* [EXERCISE DESCRIPTION]: Starting from the top of the entries below and ending with the line containing "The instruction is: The", restate every line word for word, pictures omitted.

[Data extracted from a collection]
>>>>
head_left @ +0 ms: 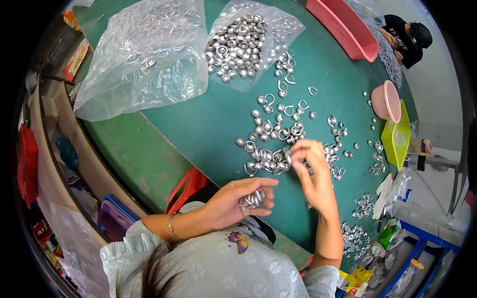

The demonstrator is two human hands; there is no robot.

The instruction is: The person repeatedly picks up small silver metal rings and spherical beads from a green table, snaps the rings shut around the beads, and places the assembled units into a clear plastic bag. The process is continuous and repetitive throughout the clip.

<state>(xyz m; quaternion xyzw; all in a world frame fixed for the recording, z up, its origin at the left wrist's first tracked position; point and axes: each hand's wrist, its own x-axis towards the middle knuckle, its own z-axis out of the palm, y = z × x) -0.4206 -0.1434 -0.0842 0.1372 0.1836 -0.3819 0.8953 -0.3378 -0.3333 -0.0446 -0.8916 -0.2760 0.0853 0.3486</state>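
Observation:
My left hand (pixel 223 201) is cupped near the table's front edge around several shiny silver metal rings (pixel 252 199). To its right, my right hand (pixel 312 166) is over the loose pile, thumb and fingers pinched on a silver metal piece (pixel 287 155); its exact shape is partly hidden by the fingers. Beneath and beside that hand, round silver cups and loop-shaped rings (pixel 266 161) lie scattered on the green table (pixel 198 144). Farther back, a clear plastic bag (pixel 243 85) lies open with many rounded silver pieces (pixel 238 47) in it.
A larger clear bag (pixel 144 94) of rings lies at the back left. Along the far right are a red basket (pixel 348 32), a pink basket (pixel 386 102) and a lime-green tray (pixel 397 136). Another person (pixel 405 39) works at the back right. A red stool (pixel 188 186) is below the table edge.

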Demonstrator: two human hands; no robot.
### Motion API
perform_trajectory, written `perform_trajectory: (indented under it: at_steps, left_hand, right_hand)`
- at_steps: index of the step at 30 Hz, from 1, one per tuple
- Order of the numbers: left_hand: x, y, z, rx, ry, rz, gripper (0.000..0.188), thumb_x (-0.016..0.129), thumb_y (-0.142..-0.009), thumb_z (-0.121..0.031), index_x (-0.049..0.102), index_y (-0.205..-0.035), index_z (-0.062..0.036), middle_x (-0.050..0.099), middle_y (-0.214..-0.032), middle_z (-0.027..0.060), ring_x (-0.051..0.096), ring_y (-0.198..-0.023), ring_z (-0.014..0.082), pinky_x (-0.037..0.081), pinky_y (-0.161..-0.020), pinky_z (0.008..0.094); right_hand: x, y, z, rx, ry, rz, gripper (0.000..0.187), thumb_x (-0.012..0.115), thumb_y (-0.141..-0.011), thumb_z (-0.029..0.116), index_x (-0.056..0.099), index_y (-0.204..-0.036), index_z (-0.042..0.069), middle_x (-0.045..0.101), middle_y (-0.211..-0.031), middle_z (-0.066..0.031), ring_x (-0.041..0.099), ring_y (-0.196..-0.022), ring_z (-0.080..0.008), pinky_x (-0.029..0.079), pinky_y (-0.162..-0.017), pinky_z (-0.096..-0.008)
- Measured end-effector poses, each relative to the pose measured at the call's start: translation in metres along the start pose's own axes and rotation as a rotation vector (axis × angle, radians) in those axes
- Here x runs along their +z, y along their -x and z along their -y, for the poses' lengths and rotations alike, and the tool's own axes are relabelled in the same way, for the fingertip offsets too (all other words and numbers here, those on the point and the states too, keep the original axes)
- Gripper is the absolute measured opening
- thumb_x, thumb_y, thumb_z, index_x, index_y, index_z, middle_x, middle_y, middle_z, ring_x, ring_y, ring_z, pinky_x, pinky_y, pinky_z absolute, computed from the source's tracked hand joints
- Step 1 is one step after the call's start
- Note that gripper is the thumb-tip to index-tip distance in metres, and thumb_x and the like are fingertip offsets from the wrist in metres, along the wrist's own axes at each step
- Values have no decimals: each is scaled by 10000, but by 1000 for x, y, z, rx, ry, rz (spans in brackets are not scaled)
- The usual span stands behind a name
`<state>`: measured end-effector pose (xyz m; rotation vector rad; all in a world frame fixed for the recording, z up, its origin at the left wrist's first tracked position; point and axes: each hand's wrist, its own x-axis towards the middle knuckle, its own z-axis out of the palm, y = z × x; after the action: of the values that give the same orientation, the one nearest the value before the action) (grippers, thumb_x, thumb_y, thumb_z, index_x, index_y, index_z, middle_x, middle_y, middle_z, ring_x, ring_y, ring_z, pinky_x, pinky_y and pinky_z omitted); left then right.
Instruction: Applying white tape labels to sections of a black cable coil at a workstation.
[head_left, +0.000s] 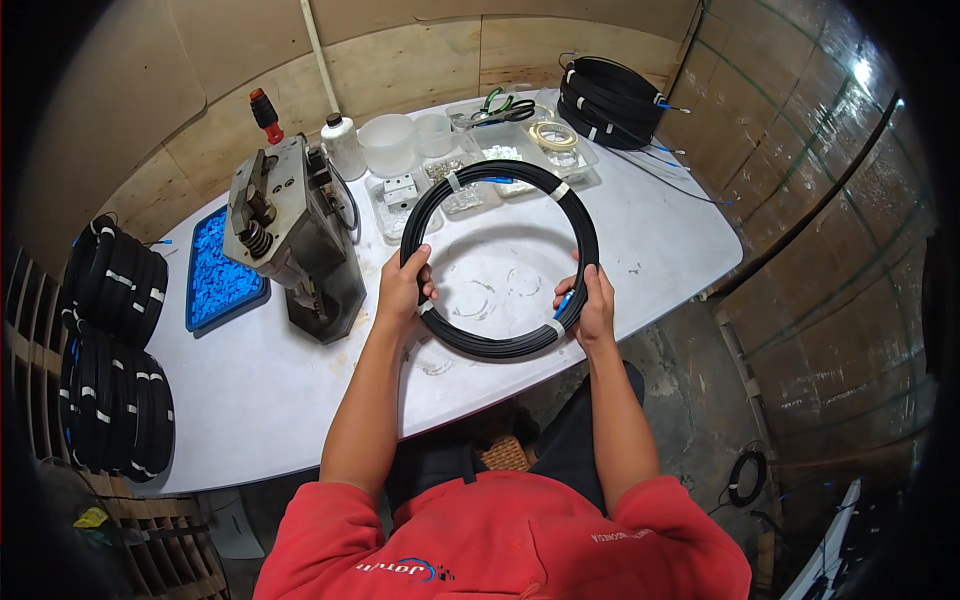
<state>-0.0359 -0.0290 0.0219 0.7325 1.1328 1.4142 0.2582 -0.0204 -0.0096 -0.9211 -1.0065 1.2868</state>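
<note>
A coil of black cable [497, 349], bound with several pale ties, is held up above the white table. My left hand [402, 287] is closed round its left side, thumb on top. On the lower right side, my right hand [590, 305] grips the same coil, next to a blue connector [564, 303] lying against the cable. A second blue piece shows at the coil's far edge. The undersides of my fingers are partly hidden by the coil.
Left of the coil stands a metal hand press [300, 235], beside a tray of blue parts [200, 325]. Behind lie clear bins of small parts [465, 200], scissors [505, 113] and a white bottle [343, 148]. Black coils stack at the far right [605, 95] and left edge [115, 400].
</note>
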Motion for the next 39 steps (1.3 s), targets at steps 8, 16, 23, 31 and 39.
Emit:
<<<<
* [OUTPUT OF THE EXERCISE]:
head_left @ +0 ms: 

The demonstrator is two human hands; there is no robot.

The instruction is: The person repeatedly picks up small silver metal rings and spherical beads from a green table, snaps the rings shut around the beads, and places the assembled units into a clear plastic bag. The process is continuous and repetitive throughout the clip.

Nothing else is left to add to this answer.